Devletlerin öncelikli görevi hem kurumların hem de bireylerin siber güvenliğini sağlamak olmalıdır. Önümüzdeki dönemin savaşları siber dünyada gerçekleşecektir. Bu siber savaşlara hazır olmayan devletler çok ağır bedeller ödemek zorunda kalacaklardır.

Güvenlikten sonraki en önemli görevlerden biri ise eğitimdir. Devlet uygulayacağı eğitim politikaları ile bir yandan Endüstri 4.0'ın yaratacağı yeni meslekleri icra edebilecek nesiller yetiştirirken bir yandan da tüm halkın dijital teknolojileri kullanabilme becerilerini geliştirmelidir.

Dijital ortamda sunulan e-devlet hizmetleri hem halkın bu hizmetlerden yararlanmasını kolaylaştırıp, hızlandırmakta hem de devlet bu sunulan hizmetlerden çok önemli tasarruflar elde etmektedir. Tüm toplum kesimlerinin bu hizmetlerden etkili bir şekilde yararlanabilmesi için dijital okur yazarlığın geliştirilmesi son derece önemlidir. Vatandaşların devlet kurumlarından, özellikle de sağlık kuruluşlarından dijital randevu alıp, işlerini takip edebilmeleri, vergi ve diğer ödemelerini kolaylıkla yapabilmeleri dijital dönüşümü hızlandıracak önemli faktörlerden biridir.
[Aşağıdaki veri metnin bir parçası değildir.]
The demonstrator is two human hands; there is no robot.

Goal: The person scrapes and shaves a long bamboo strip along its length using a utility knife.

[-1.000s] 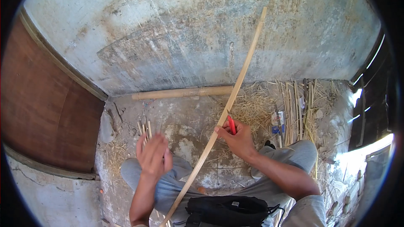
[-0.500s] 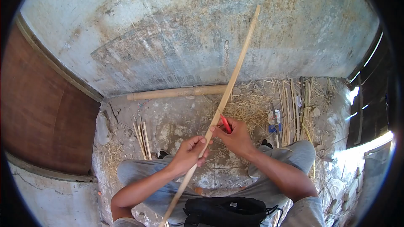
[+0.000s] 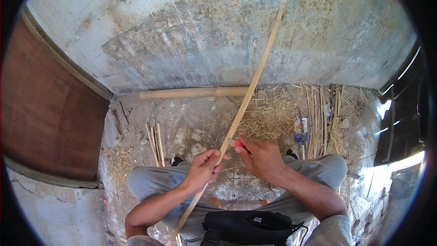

Bireylerin dijital dönüşümdeki rolü

Endüstri 4.0'ın üretim alanında başlattığı dijital dönüşüm faaliyetleri eşzamanlı olarak toplumsal yaşamı da etkiledi. Kullandığımız tüm cihazlarımız “akıllı” hale gelmeye başladı; sadece telefonlarımız, saatlerimiz, TV setlerimiz, buzdolaplarımız değil evlerimiz ve şehirlerimiz de akıllı hale geliyor. Yakın bir zamanda kullandığımız tüm cihazlar akıllı hale gelecekler.

Toplum 5.0 felsefesi ile toplumun dijital teknolojileri daha sık kullanması, hâkim olması ve tüm günlük ihtiyaçlarını bu teknolojiler vasıtasıyla gerçekleştirmesi istenmektedir. Bu değişimin, toplumsal yaşam kalitesini ve refah düzeyini artırması ve insan merkezli bir toplum yaratması hedeflenmektedir. Bu yaşam kalitesi ve refah düzeyinden yararlanabilmek için öncelikle bu dönüşüme ayak uydurmamız gerekiyor.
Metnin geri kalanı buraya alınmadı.